El precio de no estar preparados

Mark Zuckerberg ha lanzado una crítica frontal al sistema universitario: no prepara para el mundo real. Lo dice quien abandonó Harvard y fundó una de las mayores empresas tecnológicas del planeta. Pero no lo hace desde el desprecio, sino desde la observación: valora la universidad como espacio para forjar relaciones, no como herramienta eficaz para acceder a los empleos del presente.

El problema, advierte, es doble: la formación no se adapta al mercado y deja a millones endeudados de por vida. Una combinación explosiva. ¿Cómo justificar un sistema que no garantiza salida laboral y a la vez impone una carga financiera brutal?

Más allá del caso estadounidense, su reflexión toca un nervio universal: ¿qué estamos enseñando, para qué mundo, y a qué coste?

Mientras tanto, oficios técnicos resucitan, startups contratan por competencias y no por diplomas, y los jóvenes buscan caminos alternativos. La educación ya no es un puente asegurado, sino una bifurcación incierta.
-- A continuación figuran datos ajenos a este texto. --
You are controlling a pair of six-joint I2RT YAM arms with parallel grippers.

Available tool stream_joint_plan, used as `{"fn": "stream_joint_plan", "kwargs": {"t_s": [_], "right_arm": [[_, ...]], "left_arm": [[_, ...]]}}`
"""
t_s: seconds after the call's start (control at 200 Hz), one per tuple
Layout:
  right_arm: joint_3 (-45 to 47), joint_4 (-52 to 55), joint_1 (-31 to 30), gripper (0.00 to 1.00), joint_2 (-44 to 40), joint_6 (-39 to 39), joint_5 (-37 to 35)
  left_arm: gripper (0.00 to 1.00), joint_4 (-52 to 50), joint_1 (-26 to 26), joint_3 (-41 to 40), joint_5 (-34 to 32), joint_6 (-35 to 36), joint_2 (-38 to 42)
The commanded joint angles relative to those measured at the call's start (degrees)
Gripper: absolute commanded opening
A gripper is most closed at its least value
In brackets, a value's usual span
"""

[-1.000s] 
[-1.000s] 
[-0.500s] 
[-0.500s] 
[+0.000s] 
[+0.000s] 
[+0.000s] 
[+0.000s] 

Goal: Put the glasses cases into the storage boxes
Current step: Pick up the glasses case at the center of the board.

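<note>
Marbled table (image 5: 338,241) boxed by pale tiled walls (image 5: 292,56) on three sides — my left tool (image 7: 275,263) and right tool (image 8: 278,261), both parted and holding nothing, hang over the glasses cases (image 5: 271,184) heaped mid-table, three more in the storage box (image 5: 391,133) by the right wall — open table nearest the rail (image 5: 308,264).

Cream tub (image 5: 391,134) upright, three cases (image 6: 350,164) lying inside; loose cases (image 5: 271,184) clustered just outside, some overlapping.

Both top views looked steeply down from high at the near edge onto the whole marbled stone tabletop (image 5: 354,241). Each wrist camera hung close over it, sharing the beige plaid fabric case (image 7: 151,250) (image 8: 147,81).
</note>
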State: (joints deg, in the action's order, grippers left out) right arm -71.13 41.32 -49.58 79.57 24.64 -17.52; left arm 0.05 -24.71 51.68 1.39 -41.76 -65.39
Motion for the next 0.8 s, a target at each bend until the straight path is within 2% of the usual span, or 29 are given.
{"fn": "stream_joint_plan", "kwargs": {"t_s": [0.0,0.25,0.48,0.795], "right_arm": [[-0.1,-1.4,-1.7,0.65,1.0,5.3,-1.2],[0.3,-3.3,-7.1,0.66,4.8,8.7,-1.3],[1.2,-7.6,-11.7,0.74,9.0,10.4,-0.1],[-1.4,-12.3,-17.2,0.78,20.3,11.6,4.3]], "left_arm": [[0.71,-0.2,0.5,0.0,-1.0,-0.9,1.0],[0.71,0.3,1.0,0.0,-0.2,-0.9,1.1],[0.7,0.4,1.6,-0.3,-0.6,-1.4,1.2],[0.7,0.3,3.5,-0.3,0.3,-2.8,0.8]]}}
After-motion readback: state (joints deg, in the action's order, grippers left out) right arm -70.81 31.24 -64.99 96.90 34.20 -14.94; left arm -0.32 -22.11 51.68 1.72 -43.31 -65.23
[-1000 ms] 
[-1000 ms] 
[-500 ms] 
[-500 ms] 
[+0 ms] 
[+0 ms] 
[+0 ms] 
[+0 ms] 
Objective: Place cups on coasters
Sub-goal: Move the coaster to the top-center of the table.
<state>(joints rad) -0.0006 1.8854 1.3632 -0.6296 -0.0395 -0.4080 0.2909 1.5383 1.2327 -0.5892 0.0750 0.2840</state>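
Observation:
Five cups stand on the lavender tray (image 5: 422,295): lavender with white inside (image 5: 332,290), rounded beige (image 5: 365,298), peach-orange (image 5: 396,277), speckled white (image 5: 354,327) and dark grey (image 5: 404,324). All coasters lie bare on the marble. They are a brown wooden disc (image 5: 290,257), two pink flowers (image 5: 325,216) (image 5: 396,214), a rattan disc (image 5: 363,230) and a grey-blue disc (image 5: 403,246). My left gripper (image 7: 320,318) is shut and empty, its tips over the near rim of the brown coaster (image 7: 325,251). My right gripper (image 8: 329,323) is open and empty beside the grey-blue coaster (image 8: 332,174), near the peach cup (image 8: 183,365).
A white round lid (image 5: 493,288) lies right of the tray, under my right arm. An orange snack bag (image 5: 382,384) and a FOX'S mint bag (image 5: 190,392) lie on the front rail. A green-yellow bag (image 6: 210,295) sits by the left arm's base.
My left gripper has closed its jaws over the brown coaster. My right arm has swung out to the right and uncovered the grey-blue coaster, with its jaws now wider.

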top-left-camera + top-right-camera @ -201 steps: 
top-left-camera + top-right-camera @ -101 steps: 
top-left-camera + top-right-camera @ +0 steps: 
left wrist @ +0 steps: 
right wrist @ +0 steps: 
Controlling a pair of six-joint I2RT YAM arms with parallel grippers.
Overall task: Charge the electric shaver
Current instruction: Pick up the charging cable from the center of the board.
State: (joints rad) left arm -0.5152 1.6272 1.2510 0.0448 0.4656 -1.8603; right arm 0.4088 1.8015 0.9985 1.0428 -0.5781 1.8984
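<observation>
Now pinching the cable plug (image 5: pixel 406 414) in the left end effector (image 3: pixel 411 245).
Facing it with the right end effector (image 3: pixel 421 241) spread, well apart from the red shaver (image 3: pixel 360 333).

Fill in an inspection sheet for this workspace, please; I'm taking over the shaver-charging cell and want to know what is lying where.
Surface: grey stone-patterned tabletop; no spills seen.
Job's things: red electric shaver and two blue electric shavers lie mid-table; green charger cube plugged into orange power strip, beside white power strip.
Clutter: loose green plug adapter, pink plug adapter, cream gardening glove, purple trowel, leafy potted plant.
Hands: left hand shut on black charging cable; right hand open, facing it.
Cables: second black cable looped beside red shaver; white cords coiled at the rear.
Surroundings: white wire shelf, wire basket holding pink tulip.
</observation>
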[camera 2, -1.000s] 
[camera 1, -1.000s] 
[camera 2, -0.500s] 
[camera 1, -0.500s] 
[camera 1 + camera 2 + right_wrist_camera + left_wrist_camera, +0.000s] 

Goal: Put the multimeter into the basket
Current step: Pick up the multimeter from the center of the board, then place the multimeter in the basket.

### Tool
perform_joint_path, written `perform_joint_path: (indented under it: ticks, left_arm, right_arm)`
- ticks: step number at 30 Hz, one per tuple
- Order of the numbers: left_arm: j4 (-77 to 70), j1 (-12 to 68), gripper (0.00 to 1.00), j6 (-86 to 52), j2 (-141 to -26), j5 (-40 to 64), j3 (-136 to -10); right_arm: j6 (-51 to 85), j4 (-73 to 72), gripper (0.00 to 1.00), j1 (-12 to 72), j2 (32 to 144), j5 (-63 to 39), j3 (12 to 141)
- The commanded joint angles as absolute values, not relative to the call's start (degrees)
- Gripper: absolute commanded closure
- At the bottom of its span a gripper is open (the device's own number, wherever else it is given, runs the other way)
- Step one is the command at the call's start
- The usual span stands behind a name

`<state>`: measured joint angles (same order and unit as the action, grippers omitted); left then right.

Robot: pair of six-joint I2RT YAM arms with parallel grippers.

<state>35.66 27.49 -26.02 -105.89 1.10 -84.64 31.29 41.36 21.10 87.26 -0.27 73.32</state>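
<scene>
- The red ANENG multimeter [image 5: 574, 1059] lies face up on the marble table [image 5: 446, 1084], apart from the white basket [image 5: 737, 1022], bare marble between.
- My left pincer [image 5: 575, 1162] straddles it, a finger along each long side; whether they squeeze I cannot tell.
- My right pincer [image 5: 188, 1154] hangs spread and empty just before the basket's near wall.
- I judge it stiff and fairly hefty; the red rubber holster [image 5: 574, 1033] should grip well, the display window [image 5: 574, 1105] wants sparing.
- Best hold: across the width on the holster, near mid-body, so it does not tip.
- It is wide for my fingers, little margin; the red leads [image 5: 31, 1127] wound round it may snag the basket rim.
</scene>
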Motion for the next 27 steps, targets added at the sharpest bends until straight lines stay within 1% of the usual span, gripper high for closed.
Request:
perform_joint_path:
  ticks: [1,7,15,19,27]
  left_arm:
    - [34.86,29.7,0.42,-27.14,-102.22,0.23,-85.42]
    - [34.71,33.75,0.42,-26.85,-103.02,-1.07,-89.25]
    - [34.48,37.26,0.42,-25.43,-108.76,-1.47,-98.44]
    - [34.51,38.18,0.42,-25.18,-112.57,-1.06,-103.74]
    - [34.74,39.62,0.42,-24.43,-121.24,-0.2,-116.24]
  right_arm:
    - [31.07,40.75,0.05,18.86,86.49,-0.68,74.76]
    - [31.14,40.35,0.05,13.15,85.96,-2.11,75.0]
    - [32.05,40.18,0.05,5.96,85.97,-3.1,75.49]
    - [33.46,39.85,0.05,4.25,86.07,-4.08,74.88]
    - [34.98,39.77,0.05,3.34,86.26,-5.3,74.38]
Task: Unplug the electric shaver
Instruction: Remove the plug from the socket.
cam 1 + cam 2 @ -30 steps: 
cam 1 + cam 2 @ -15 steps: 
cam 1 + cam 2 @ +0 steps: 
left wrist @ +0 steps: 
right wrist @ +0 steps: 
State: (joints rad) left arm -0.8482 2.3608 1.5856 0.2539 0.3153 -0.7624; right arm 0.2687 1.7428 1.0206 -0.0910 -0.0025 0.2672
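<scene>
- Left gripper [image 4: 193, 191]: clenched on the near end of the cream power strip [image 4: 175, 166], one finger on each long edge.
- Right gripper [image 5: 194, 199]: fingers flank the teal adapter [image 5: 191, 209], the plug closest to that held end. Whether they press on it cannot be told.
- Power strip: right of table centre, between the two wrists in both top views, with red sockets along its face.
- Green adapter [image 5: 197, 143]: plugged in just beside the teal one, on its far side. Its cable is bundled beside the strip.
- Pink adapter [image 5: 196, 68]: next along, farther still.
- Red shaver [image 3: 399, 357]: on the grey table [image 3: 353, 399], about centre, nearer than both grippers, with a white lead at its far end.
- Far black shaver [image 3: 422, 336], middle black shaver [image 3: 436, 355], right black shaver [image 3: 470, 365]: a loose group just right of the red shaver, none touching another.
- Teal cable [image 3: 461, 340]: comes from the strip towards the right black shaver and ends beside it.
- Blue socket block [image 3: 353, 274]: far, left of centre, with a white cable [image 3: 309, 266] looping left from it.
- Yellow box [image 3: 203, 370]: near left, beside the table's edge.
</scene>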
En paralelo, profesiones técnicas como electricistas, mecánicos o fontaneros, antaño relegadas a un segundo plano, vuelven a ganar protagonismo. No por nostalgia, sino por lógica: requieren menos años de formación, menor endeudamiento y ofrecen empleabilidad inmediata. El pragmatismo de las nuevas generaciones está marcando una ruptura silenciosa con la narrativa del éxito universitario. Quizá estemos presenciando el inicio de una nueva dignificación del trabajo manual y de la habilidad aplicada.

Tal vez sea momento de reconocer que el prestigio de las universidades no reside en sus paredes, sino en su capacidad de transformarse. Y de preparar para lo que viene, no para lo que fue.